Ohio voters showed their strong opposition to the “heartbeat” law last November by overwhelmingly approving a constitutional amendment repealing it. In an opinion piece last week, Moreno’s opponent, Democratic Sen. Sherrod Brown, said Ohioans’ stance on abortion was clear: “Decisions about a woman’s health care should be between her and her doctor – not politicians.”

Moreno may not say that. But he responds to questions about abortion by saying he does not use the word “ban.”
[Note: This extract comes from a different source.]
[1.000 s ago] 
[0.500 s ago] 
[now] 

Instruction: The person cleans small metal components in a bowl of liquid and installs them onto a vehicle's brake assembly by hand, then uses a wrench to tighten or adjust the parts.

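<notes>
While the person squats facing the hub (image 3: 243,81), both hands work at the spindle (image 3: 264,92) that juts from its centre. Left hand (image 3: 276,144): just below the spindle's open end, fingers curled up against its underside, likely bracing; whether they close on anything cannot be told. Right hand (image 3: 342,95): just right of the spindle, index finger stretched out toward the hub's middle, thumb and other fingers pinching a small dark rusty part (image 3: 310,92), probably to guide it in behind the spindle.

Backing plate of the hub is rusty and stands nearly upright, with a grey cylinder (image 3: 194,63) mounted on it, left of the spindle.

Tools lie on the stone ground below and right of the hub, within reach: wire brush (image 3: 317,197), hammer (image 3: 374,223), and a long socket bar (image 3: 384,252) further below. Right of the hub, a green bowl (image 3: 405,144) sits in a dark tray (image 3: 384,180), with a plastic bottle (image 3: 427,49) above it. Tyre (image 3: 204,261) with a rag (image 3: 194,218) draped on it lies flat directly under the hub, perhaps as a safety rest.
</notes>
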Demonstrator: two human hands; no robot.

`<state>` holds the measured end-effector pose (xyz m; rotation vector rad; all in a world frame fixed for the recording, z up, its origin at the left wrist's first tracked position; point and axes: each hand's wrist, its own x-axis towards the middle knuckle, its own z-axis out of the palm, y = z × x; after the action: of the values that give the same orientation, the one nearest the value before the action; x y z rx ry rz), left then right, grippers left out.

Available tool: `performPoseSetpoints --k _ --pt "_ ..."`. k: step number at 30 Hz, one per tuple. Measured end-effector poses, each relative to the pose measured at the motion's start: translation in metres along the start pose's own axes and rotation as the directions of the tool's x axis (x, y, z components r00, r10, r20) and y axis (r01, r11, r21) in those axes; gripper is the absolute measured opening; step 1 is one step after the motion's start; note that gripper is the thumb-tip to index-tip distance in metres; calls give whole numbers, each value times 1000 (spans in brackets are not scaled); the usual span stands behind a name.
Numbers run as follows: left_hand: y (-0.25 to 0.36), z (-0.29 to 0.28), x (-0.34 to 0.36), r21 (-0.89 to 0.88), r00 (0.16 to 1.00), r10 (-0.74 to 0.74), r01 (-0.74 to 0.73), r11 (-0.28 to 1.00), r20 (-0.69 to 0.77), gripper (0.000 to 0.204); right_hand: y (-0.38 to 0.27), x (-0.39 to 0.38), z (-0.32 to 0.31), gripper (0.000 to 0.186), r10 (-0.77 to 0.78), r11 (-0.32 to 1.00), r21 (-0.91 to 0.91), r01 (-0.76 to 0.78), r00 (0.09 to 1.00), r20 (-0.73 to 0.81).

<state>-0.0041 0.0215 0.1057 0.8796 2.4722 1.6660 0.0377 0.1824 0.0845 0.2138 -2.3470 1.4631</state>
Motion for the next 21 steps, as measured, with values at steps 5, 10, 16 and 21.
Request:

“I never mentioned the word ‘ban.’ I don’t see it that way at all,” Moreno told Karen Kasler of the Statehouse News Bureau on March 1 when she asked him if he supported a proposal for a national ban on abortion beginning at 15 weeks of pregnancy. “I’m saying that abortion is largely a state matter and that states make those decisions.”

In July, Moreno said all the talk about abortion bans was a construct of the media and the Democratic Party, even though the Supreme Court has given states the power to ban abortions without exception and even though he supported a law in Ohio that banned them after six weeks in the vast majority of cases.

“I have never used the term ‘ban,'” Moreno told CNN on July 16. “It’s a term that Democrats and the media like to use.”

The semantic differences may seem ironic considering that in March 2023, Moreno criticized other politicians for being hesitant about their commitment to the fight against abortion. A member of a group of Batavia Republicans asked him, “What are you going to do when you run to differentiate yourself from the other candidates (to show) that you really are the candidate who is 100% pro-life?”

Moreno was sure.

“I think you have to insist that the candidates say the following words: ‘I am uncompromisingly pro-life,'” he said in a video clip of the event, which was made available to the Ohio Capital Journal. “What often happens is that they say, ‘Oh, I’m pro-life.’ But then they suddenly make a ‘turnaround,’ as the media likes to call it. And then they go off track.”

Moreno then said, “My perspective is pretty simple,” and listed the positions politicians might have on issues like taxes. “None of that really matters if you can’t say you’re standing up for the most fundamental thing in our Declaration of Independence, which is the right to life.”

Lauren Beene is a pediatrician and co-founder of Ohio Physicians for Reproductive Rights in the wake of the Supreme Court’s Dobbs decision and the sudden passage of SB 23. She says Moreno can’t have it both ways.

“A ban is a ban,” Beene said in an email Wednesday. “SB 23 bans abortions when electrical impulses from the fetus’ heart cells can be detected on ultrasound. This occurs about two weeks after a woman misses her period (or six weeks after her last period). So most women don’t yet know they’re pregnant and have no option to have an abortion at that point. It doesn’t matter if Bernie Moreno prefers not to use the word ‘ban’ to describe SB 23, because SB 23 bans abortions for almost all Ohioans who might need one.”